I showed up prepared for the rack and what that meant for me. Despite my grand debut, my attempt at judicial theater, I was an instant flop. I knew not how to act. I couldn’t act like a “father.” I couldn’t pretend. I couldn’t perform like all the other participants. The slow turning gears did their best just to talk; just to remember everything. Remember everything to tell. Don’t forget! Remember what to tell! Tell just the important stuff. You have to remember! Don’t forget to tell! You have to tell all the bad stuff. ALL of it! It’ll hurt the boys. I hated it. It’ll hurt their mom.
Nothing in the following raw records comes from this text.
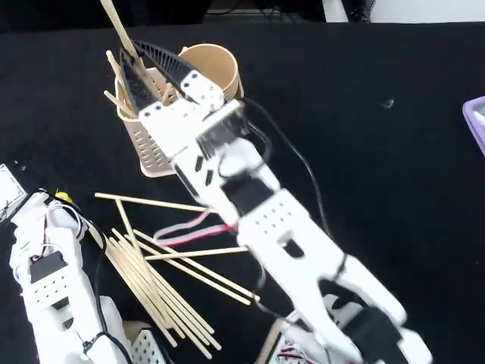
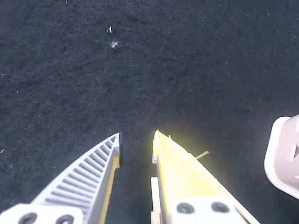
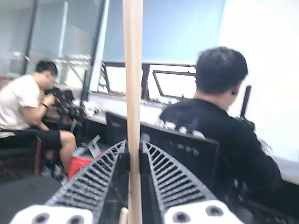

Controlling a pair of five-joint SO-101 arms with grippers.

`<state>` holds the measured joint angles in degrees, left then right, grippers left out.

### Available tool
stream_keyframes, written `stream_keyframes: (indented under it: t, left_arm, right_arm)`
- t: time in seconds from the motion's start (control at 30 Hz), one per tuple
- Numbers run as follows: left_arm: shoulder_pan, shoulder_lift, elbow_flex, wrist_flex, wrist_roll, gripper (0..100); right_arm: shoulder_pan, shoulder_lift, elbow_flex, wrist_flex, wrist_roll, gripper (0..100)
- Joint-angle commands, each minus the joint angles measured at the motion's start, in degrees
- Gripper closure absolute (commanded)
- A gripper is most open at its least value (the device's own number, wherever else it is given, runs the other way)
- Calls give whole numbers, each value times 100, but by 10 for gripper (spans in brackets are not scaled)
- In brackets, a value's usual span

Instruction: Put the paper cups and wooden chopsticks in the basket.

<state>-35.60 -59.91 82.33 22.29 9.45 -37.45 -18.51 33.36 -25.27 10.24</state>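
Clamping one wooden chopstick, the right gripper hangs over the basket.

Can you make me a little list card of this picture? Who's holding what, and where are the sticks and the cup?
right end effector: shut on one held chopstick, above the basket
left end effector: open, holding nothing, over the black table
basket: at the far left of the table, with some basket chopsticks sticking out
paper cup: at the basket's far side, seemingly inside it
loose chopsticks: a pile lying on the table between the two arms
not yet done: the loose pile is outside the basket
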Motion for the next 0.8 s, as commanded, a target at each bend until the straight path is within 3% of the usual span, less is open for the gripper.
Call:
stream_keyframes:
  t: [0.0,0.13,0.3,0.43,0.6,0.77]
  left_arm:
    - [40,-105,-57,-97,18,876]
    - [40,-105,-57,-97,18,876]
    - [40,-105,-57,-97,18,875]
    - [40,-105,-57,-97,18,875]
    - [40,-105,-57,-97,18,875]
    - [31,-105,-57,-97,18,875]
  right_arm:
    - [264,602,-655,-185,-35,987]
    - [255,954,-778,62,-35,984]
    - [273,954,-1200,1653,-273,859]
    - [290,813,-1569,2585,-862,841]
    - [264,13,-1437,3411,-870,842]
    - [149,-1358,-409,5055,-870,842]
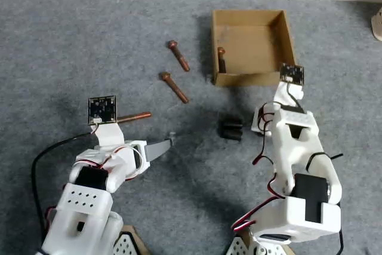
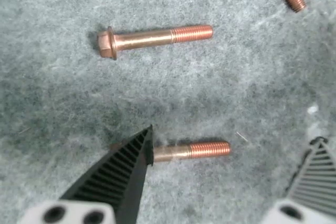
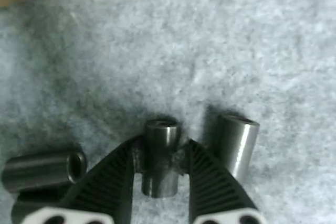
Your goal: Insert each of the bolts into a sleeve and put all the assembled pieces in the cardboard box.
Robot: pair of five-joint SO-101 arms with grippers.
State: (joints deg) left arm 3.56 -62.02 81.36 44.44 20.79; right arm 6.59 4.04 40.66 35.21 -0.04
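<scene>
Left gripper (image 2: pixel 234 136): we see jaws wide, straddling a bolt (image 2: pixel 191 150) on the carpet (image 2: pixel 63 108).
Right gripper (image 3: pixel 161 148): jaws narrow, pinching an upright sleeve (image 3: pixel 160 169); spare sleeves (image 3: pixel 236 142) beside.
Loose bolts (image 1: pixel 174 86): two farther off.
Box (image 1: pixel 285 40): we judge one assembled piece (image 1: pixel 221 58) inside; three bolts remain.

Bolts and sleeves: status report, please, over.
Left gripper open over a bolt. Right gripper shut on upright sleeve, spare sleeves close beside. One assembled piece in cardboard box; two other bolts loose.
</scene>
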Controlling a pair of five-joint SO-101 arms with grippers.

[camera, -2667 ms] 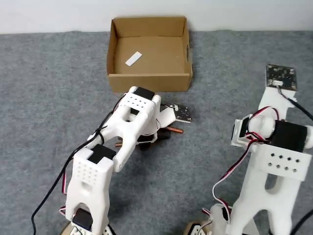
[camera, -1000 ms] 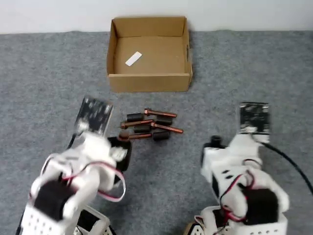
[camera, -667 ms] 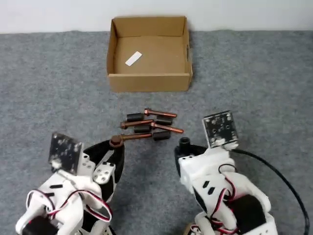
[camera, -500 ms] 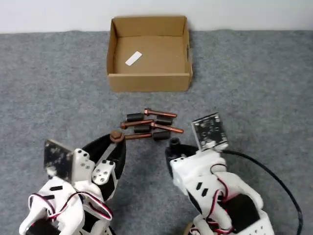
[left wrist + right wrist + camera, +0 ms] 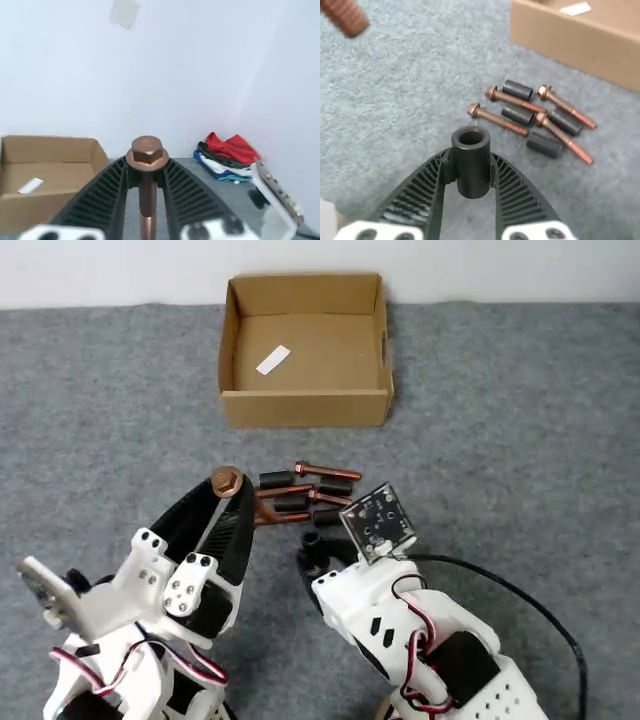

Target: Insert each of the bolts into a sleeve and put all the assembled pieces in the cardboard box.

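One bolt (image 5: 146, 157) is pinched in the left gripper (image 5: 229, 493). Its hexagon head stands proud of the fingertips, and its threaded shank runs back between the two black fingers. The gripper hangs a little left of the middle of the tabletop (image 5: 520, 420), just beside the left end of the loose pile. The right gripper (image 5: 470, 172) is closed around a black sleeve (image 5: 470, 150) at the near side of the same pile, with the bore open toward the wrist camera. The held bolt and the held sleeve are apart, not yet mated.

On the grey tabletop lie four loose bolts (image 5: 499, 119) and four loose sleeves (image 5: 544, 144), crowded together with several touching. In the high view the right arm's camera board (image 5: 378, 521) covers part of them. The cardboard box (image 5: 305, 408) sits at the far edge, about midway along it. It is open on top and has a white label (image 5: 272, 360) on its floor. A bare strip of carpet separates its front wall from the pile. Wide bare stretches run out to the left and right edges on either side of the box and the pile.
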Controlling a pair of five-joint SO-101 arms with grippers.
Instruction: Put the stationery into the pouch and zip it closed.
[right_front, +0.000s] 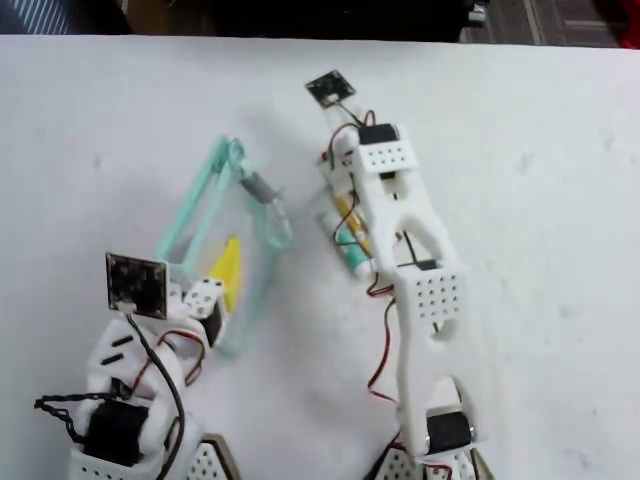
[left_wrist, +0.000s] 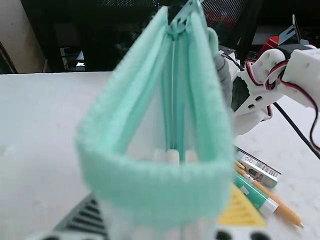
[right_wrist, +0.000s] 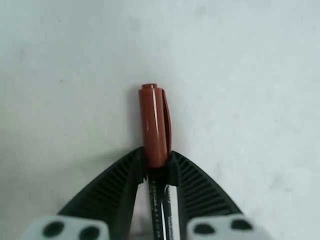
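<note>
Nearest, left gripper (right_front: 214, 308): jaws look clamped on the pouch (left_wrist: 150, 187) end, mouth held open, long axis running away toward the zip pull (left_wrist: 184, 12). Green pen (left_wrist: 252, 194) and pencil (left_wrist: 281, 211) lie on the desk (right_wrist: 240, 75) just beside. Farther out, right gripper (right_wrist: 156, 166) jaws pinch the brown-capped marker (right_wrist: 155, 120), cap pointing out from the wrist. We judge: loading step; next, align marker with the mouth.

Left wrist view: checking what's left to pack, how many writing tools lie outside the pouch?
3, side by side beside the pouch: black-and-silver marker, green-and-white pen, orange pencil. Others may be hidden.
</note>
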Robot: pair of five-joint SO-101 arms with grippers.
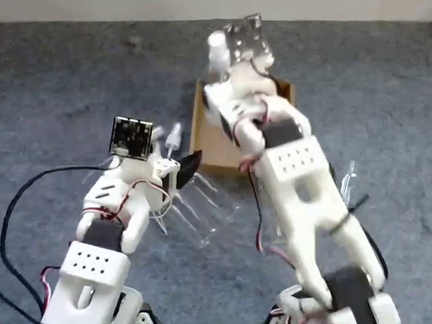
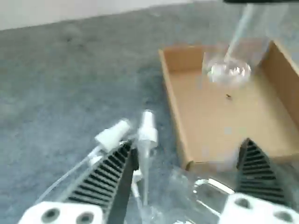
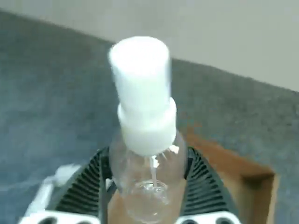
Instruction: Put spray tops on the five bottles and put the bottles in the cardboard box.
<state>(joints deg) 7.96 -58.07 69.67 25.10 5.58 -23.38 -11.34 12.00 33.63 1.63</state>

Gawd, I hated that too. But, you have to tell the truth. Just tell them everything so they know it all and can believe. I’m not a liar. Please protect my boys! Please believe me!

For my boys, I endured. Her solicitor pulled out the pliers. Unable to speak; I was prevented when I tried. I was forced to be obedient with mother’s steady hand just above. I was forced to endure her counselor’s lashings behind clenched lips. All the while, the truth screamed inside me; a child trying to fight back! But, before the court, I was silent. I could only endure. Devaluation had taken my strength and in turn, my voice. If only I’d had the voice from before the abuse. A voice to release as the flesh separated from each nail. I would have screamed my confession. Yes! I AM obsessed! I am obsessed with being myself! I am obsessed with being the father I know I am. I am obsessed with continuing to be the only thing I know how to be, anymore, a father. Atlas and Torin’s father! I am obsessed with who I was, who I had become, and who I really am! My true obsession was never seen though. The ongoing and unseen war of trying to find my way back to being; to being me, to being believed, and to just being a dad! And, not for me; for my boys. Just for my boys.

When one falls into the depths of devaluation, we long to be the person we once were. So we can be heard. So we can be seen. Not to she that took it all! Not to everyone that was taken along with. Stolen because it was far easier to believe that man hurt woman - never woman hurt man. We, the devalued, long to simply be ourselves for those to whom we really matter. I desperately wanted to be who I had become before the exile of devaluation. But, once cast out, I was forgotten; a common struggle amongst the hovel of discarded in the pits of devaluation. I’m obsessed with the father I was - with the father I know I still am. From these pits, one can’t be seen though; I can’t be seen. I can’t even be heard. My abuser holds the keys.

I pray my children can hang onto their memories of the father I am; the father that I couldn’t properly present on stage. I pray their tiny grasps are strong enough to hang on to the truth; not the lies. Please not the lies! She had her memories of her father stripped, erased, and stolen. Facilitated with equal cruelty a generation before, the uncle, the nemesis, practiced his wares to keep fathers away; far, far away; never present to radiate the truth to children robbed of their presence. My fight to prevent a similar fate for my boys erased before I even made it to the stage, let alone the theater. All because I never had the means to really fight back - in court - against this man; and like her father before me. So, I pray, as if clutching to the side of a cliff, I pray my boys can remember. I pray they can hang on as tight to preserve their memories of the man I am, of their father; of the truth. Please don’t let that be taken from them too.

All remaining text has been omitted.